→ Work to be completed
Copy out the line that contains "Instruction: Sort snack" and the lines after it through the final one in the entries below, exactly, with no other lines.

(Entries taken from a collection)
◇ ◇ ◇ ◇ ◇
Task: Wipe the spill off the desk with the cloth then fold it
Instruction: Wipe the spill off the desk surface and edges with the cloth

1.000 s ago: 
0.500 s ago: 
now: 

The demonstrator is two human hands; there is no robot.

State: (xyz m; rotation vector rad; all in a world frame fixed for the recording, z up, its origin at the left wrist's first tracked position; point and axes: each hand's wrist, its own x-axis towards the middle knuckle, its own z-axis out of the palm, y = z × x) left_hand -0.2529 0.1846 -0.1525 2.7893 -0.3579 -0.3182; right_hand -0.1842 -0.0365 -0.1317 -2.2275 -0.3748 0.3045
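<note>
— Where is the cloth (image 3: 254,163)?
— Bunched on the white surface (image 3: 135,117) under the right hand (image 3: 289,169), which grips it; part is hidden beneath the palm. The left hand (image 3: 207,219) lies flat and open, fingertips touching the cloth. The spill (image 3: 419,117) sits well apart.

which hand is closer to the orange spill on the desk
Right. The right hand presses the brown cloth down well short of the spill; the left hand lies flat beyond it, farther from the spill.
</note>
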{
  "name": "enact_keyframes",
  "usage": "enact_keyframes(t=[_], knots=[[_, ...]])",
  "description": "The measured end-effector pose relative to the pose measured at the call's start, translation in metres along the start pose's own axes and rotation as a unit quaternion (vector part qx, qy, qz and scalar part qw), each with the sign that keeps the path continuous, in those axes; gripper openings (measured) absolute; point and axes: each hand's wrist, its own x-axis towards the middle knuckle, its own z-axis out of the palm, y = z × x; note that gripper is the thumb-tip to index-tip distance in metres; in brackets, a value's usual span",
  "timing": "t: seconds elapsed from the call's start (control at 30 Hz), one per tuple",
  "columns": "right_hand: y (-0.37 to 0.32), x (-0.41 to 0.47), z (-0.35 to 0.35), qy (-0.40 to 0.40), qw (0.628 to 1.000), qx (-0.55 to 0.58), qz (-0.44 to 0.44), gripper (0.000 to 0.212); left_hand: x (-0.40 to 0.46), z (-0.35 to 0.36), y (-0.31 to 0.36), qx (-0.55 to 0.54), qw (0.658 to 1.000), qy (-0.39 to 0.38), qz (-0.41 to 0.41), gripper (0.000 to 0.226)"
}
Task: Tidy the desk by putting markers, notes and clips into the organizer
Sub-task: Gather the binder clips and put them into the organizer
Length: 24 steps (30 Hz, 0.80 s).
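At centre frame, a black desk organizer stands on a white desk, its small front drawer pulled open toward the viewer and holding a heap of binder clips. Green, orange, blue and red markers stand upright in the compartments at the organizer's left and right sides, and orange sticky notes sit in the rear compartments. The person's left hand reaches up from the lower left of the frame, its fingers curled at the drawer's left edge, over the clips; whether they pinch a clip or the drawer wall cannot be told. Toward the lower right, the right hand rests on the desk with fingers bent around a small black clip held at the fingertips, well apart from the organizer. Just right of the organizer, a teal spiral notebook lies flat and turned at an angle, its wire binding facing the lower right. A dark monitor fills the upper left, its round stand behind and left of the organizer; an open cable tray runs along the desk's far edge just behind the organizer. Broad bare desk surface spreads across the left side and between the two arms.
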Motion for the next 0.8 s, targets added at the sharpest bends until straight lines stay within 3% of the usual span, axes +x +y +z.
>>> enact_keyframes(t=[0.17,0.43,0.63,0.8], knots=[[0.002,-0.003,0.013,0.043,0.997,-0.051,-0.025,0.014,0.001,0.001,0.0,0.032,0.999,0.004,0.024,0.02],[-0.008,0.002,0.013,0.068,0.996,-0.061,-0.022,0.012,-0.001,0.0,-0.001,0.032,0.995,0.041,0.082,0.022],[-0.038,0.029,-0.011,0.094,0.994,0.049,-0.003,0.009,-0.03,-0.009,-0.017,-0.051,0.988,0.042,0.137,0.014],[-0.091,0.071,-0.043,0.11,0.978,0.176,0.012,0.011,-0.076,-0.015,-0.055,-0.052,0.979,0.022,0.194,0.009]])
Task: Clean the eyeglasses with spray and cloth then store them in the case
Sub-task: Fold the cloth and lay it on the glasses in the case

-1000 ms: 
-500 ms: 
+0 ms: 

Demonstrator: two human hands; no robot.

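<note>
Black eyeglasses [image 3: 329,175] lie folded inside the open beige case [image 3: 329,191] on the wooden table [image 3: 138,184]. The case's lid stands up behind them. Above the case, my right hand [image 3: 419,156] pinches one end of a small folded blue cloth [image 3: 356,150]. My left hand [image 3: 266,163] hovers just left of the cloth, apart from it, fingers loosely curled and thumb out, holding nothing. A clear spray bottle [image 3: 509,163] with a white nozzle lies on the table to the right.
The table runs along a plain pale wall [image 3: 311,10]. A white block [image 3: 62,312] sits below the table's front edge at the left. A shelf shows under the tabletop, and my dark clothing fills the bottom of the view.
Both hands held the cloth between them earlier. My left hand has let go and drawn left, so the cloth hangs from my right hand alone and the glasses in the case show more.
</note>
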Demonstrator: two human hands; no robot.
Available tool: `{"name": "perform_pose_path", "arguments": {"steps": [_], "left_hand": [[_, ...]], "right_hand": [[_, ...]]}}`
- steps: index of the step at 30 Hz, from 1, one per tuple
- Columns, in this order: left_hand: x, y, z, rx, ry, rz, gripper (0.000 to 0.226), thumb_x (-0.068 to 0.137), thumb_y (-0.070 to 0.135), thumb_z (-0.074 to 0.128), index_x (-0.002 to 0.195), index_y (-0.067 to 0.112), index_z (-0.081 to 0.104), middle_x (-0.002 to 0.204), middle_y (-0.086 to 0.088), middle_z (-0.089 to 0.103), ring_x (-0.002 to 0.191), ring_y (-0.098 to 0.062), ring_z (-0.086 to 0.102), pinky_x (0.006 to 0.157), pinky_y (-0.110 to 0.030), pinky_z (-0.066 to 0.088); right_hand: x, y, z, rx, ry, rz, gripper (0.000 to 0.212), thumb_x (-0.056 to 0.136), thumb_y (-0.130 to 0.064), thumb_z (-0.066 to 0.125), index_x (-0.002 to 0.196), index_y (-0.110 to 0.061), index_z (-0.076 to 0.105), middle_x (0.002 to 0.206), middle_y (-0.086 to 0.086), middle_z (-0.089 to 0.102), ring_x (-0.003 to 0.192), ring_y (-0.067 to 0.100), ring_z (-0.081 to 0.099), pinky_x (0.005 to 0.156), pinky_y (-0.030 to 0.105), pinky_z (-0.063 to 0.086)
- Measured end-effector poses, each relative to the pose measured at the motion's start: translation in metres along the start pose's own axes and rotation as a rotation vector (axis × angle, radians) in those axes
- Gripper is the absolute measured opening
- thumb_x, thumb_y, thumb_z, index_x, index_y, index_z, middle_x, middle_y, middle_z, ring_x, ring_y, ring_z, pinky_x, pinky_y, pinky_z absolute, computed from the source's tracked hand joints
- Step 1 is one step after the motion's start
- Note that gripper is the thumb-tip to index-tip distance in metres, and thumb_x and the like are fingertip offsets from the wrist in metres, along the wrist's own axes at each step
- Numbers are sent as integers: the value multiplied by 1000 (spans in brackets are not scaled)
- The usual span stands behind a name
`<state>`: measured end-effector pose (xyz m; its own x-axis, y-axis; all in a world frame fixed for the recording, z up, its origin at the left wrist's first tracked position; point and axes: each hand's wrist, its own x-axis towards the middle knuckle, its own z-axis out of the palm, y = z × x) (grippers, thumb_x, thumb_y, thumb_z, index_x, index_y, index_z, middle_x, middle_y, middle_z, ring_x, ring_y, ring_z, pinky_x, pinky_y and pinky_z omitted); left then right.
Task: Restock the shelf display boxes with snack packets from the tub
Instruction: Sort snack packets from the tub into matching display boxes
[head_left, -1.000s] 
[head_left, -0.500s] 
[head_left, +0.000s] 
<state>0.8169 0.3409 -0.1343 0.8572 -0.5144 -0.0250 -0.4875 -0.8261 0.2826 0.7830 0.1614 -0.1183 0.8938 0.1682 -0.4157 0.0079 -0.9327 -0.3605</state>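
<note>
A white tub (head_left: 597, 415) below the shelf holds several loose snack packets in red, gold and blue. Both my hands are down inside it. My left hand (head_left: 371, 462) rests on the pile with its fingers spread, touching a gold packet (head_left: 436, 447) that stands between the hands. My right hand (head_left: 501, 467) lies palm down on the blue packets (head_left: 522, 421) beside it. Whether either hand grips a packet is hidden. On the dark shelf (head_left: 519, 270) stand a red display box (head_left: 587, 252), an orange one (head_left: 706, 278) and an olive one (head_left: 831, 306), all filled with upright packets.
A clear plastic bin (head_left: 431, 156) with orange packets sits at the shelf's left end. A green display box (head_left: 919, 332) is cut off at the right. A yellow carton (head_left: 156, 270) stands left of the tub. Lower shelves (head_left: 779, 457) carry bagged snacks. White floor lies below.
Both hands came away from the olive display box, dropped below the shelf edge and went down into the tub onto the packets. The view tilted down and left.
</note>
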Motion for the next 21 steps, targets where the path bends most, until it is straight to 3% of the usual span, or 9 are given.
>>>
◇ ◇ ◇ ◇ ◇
→ Finished exercise
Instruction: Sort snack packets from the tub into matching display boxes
[head_left, -1.000s] 
[head_left, -0.500s] 
[head_left, +0.000s] 
<state>0.8169 0.3409 -0.1343 0.8572 -0.5144 -0.0250 -0.4875 -0.8261 0.2826 0.7830 0.1614 -0.1183 0.8938 0.1682 -0.4157 0.0079 -0.9327 -0.3605</state>
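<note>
A white tub (head_left: 597, 415) below the shelf holds several loose snack packets in red, gold and blue. Both my hands are down inside it. My left hand (head_left: 371, 462) rests on the pile with its fingers spread, touching a gold packet (head_left: 436, 447) that stands between the hands. My right hand (head_left: 501, 467) lies palm down on the blue packets (head_left: 522, 421) beside it. Whether either hand grips a packet is hidden. On the dark shelf (head_left: 519, 270) stand a red display box (head_left: 587, 252), an orange one (head_left: 706, 278) and an olive one (head_left: 831, 306), all filled with upright packets.
A clear plastic bin (head_left: 431, 156) with orange packets sits at the shelf's left end. A green display box (head_left: 919, 332) is cut off at the right. A yellow carton (head_left: 156, 270) stands left of the tub. Lower shelves (head_left: 779, 457) carry bagged snacks. White floor lies below.
Both hands came away from the olive display box, dropped below the shelf edge and went down into the tub onto the packets. The view tilted down and left.
</note>
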Motion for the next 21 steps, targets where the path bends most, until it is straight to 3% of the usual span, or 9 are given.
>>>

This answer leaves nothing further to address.